Gardens can be amazing play areas, as long as they’re designed to appeal to youngsters. If you’ve spent a long time carefully crafting your garden into a gloriously sophisticated oasis just the way you like it, you might think that introducing child friendly elements could be a challenge. After all, bright plastic swing sets or trampolines don’t blend well into any environment. But adding a few enticing elements into your garden can go a long way.
Children love water and to play with water, so providing water in a controlled environment will be a big hit. Who doesn’t love to dash through a line of sprinklers on a hot afternoon?
The easiest way to add water to your garden is to create a fountain or water feature such as a little waterfall or pond. If you’re trying to tamp down on your utility bills and conserve water, perhaps a feature designed specifically to recycle water could be just the ticket.
Living, breathing, moving creatures are a sure way to get children interested, and offers an opportunity for them to learn more about the natural world. Consider installing a fish pond, bird feeder, or growing plants that attract butterflies and other insects.
Adding a few areas specifically for childplay is another way to get youngsters outdoors. Think treehouses, forts, teepees, sandpits, even small trails or paths they can wander down. There should also be open spaces for them to run, jump or kick a ball around. Try to keep large open grass areas well maintained to make them more appealing. Regular mowing is key (you may even want to invest in a ride on mower if the size of the area warrants it). If there’s landscaping with rocks and logs for climbing, even better.
Other things you could introduce are themed gardens, sculptures, mazes, signposts for plants, or even a sundial – anything out of the ordinary and a little bit special. It helps to pick materials that complement the rest of the garden and help integrate them into the overall look.
When it comes to planting your garden, think about balancing a few different options. Giant flowers are fun for kids to play in and around (hide and seek anyone?), while an edible garden of fruits and vegetables, especially plants that produce small fruits (cherry tomatoes or baby peppers) in a range of colours will also provide points of interest. Children can be encouraged to grow their own plants as well. The sense of ownership and responsibility is a great thing to instil.
It’s also wise to plant greenery that can withstand some rough and tumble. Sturdy grasses can tolerate the stress, and offer a great surface for picnics, and even for rolling on or hiding in. Try grouping plants in clumps rather than neat linear rows; that way any gaps will be less obvious and the plants more easily replenished.
Play it safe
Safety is always a concern when children are involved. You can bet that if there’s any way to hurt themselves, they will hone in on it. Ensure all garden areas of the garden are visible from the house so you can keep an eye on things, as you won’t always be right there in the garden alongside the kids.

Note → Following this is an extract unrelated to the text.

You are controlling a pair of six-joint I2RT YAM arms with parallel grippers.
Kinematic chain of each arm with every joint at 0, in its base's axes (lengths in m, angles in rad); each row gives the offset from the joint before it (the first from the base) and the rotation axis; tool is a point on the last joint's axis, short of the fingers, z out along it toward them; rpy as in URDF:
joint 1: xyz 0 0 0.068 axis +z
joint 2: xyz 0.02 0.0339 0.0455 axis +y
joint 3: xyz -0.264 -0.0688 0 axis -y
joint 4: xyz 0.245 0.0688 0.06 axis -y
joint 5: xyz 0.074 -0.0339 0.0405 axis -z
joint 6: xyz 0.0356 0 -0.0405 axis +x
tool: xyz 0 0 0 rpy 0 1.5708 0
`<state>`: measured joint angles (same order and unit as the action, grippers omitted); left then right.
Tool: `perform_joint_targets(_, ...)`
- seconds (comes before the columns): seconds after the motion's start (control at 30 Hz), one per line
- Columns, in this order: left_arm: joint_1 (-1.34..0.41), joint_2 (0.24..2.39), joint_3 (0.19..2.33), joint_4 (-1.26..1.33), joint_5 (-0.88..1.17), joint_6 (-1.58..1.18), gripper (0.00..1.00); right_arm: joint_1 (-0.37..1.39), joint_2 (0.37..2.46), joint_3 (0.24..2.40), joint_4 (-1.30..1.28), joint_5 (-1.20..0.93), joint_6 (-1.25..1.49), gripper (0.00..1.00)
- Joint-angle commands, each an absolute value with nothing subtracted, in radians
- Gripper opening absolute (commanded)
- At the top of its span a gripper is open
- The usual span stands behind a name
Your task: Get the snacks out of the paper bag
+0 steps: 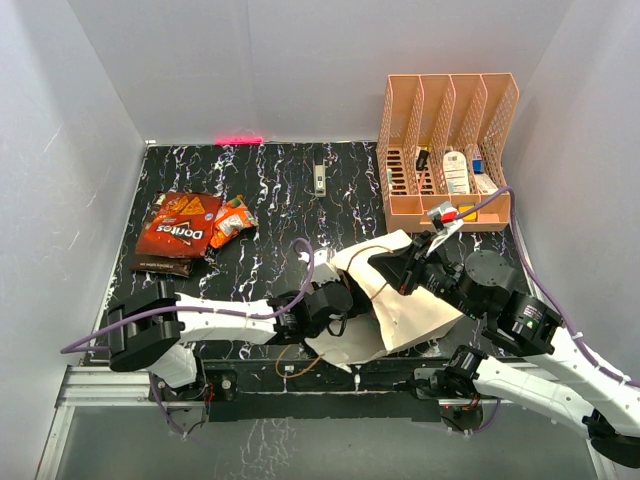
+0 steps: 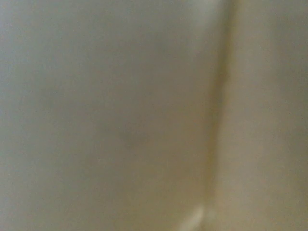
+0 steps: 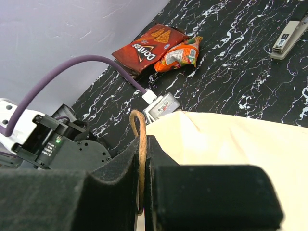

Minimize the dangers by ensuring bodies of water are fenced off, covered, or high out of the way – young children can drown in very shallow depths. Opt for grass or earth where possible over concrete, paving or other hard landscaping. Playhouses or climbing frames, in particular, should be set up away from hard ground areas. Artificial lawns can be used in place of grass, and there are hard-wearing, padded options specifically designed for children available.
Spiky or thorny plants should be kept to a minimum, as these pose a hazard to curious children. Loose stones and pebbles can also pose a choking hazard – you never know what children may take it upon themselves to try swallowing – and are another thing to watch out for.
Finally, remember that children love to run, jump, explore and interact. Appealing to all their senses is a great way to get them active outdoors. Be sure to incorporate their play areas into the main garden – children hate being excluded, so banishing the kid’s refuge to a corner well out of the way won’t work.